[[ Data shown open ]]
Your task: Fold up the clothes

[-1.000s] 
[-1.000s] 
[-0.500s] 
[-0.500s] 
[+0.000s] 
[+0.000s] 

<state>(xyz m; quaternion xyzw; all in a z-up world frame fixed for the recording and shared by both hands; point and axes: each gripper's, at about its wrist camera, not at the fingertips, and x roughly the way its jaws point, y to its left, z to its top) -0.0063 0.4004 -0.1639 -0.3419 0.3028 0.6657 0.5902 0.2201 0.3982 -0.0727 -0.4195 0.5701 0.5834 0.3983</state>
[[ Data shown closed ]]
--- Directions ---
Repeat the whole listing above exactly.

--- Solution ---
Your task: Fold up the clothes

[-1.000s] 
[-1.000s] 
[-0.500s] 
[-0.500s] 
[+0.000s] 
[+0.000s] 

<state>(xyz m; quaternion xyzw; all in a z-up world frame fixed for the recording and shared by both hands; point and axes: each gripper's, at about its wrist camera, not at the fingertips, and x roughly the way its jaws point, y to its left, z to its top) -0.0063 0.4004 -0.1639 -0.3419 0.3028 0.6657 0.5902 0.2201 0.3982 -0.0727 -0.4195 0.5701 0.5834 0.3983</state>

The requested output is complete.